Mapping Technology Trends to Enterprise Product Innovation

Scope: Focusses on enterprise platform software: Big Data, Cloud platforms, software-defined, micro-services, DevOps.
Why: We are living in an era of continuous change, and a low barrier to entry. Net result: Lot of noise!
What: Sharing my expertise gained over nearly two decades in the skill of extracting the signal from the noise! More precisely, identifying shifts in ground realities before they become cited trends and pain-points.
How: NOT based on reading tea leaves! Instead synthesizing technical and business understanding of the domain at 500 ft. 5000 ft., and 50K ft.

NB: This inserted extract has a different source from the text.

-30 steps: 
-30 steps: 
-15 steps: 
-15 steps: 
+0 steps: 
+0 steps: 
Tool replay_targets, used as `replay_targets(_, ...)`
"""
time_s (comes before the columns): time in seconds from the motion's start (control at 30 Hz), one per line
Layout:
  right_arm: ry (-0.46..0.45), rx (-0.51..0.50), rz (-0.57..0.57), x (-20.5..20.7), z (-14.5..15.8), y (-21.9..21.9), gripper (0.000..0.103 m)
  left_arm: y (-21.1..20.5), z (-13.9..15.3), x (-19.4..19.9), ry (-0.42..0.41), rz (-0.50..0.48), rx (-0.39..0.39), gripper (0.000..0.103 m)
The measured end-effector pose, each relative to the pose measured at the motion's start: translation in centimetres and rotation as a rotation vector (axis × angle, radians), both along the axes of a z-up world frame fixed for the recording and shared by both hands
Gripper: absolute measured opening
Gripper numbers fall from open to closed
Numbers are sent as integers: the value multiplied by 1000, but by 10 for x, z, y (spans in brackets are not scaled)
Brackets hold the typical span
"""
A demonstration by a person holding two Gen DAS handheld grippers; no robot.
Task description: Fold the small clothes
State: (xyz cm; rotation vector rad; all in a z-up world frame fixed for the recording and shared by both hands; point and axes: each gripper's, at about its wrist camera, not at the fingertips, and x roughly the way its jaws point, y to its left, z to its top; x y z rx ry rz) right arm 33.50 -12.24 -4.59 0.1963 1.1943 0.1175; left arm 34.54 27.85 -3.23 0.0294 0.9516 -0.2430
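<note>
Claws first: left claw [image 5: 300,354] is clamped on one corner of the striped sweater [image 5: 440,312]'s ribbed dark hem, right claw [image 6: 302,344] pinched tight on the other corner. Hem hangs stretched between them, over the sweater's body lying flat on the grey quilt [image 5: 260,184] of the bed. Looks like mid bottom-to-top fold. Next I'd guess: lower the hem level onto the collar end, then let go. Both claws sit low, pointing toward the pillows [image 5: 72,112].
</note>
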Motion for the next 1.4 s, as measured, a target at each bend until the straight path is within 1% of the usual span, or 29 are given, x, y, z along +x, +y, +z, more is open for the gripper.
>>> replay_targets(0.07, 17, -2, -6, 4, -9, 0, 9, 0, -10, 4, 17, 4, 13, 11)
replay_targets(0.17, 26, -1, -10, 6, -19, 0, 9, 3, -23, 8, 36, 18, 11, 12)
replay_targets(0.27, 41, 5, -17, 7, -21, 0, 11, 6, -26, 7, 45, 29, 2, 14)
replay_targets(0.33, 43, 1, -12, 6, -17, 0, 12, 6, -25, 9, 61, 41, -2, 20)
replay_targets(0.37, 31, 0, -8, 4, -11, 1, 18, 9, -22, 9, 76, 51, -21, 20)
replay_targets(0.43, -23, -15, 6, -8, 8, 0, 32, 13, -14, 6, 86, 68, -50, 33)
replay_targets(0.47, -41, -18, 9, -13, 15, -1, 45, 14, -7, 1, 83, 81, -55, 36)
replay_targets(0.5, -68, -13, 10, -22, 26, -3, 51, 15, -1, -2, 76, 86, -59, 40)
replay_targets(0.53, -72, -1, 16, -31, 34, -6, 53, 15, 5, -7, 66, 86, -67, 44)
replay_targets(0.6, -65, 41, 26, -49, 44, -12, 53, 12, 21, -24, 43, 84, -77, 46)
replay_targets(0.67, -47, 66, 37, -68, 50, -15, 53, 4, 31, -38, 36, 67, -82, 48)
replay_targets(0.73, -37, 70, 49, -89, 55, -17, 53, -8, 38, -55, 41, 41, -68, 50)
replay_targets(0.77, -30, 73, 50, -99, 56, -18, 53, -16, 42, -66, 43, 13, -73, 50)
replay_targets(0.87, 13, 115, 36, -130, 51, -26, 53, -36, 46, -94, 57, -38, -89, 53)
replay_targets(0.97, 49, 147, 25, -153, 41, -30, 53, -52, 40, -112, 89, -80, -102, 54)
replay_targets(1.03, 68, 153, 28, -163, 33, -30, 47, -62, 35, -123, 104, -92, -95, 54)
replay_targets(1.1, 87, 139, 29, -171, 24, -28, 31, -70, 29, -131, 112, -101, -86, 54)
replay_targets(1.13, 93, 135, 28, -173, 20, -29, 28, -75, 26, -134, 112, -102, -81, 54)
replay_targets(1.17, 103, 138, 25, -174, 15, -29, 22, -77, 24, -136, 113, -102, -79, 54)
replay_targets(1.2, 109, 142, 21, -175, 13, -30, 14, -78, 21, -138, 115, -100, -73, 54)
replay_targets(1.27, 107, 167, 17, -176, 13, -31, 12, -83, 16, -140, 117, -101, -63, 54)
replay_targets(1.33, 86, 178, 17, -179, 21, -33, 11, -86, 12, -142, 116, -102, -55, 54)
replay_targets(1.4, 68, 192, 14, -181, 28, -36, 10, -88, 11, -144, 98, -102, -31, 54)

(Disclaimer: Personal views not representing my employer)

Sunday, September 8, 2013

Multi-Master w/ Coordinators Taxonomy


In this blog post, we cover the Multi-Master taxonomy. As the name suggests, it is a variant of the Master-based taxonomy. Some of the key examples of this taxonomy are Ceph, Lustre, IBM's GPFS, PVFS, xFS.

To understand this taxonomy, lets re-visit the limitations of the Master-based taxonomy -- a single Master coordinates the metadata operations of the entire namespace, and also performs cluster management activities. To clarify, the data operations i.e., reads and in-place updates are distributed among the cluster nodes, with the clients caching the location metadata after initial interaction with the Master.  In contrast, the Multi-master taxonomy divides the namespace such that both the data and metadata operations related with a subset of the namespace are assigned to a node within the cluster. Further, the nodes are assigned special coordinator roles for cluster-wide activities --  cluster management (e.g., monitor nodes tracking heartbeats of nodes within the Ceph filesystem), or a filesystem manager (e.g., in GPFS, a filesystem manager node to track disk space allocation, quota, ACLs, etc.), or as an arbitrator for leader election and configuration management (e.g., Zookeeper for configuration bootstrapping, lock management, tracking Master allocations). 

So how is Multi-Master different from Masterless? They both divide the data and metadata responsibility of the sharded namespace among the cluster nodes? In Masterless, the nodes are truly symmetric and the responsibilities for cluster-wide management are accomplished without any centralized management (i.e., cooperative consensus-based management algorithms). In contrast, Multi-Master is a decedent of the Master-based taxonomy, where the cluster nodes are not symmetric, but a subset perform additional coordinator roles for cluster-wide activities. 

So why consider the Multi-Master taxonomy: Depending on the workload and infrastructure properties, this taxonomy can offer the best of both worlds i.e., the scalability and availability of of Masterless, with the performance and data consistency guarantees of the Master-based. To illustrate, in Multi-master, a node failure detection within the cluster will be faster than gossip-based techniques used in Masterless (multicast limits scale), the load reassignment much more flexible (than limited key-based routing semantics), at the same time ensuring no SPOS (single point of saturation) since the activities of the Master are distributed among multiple nodes.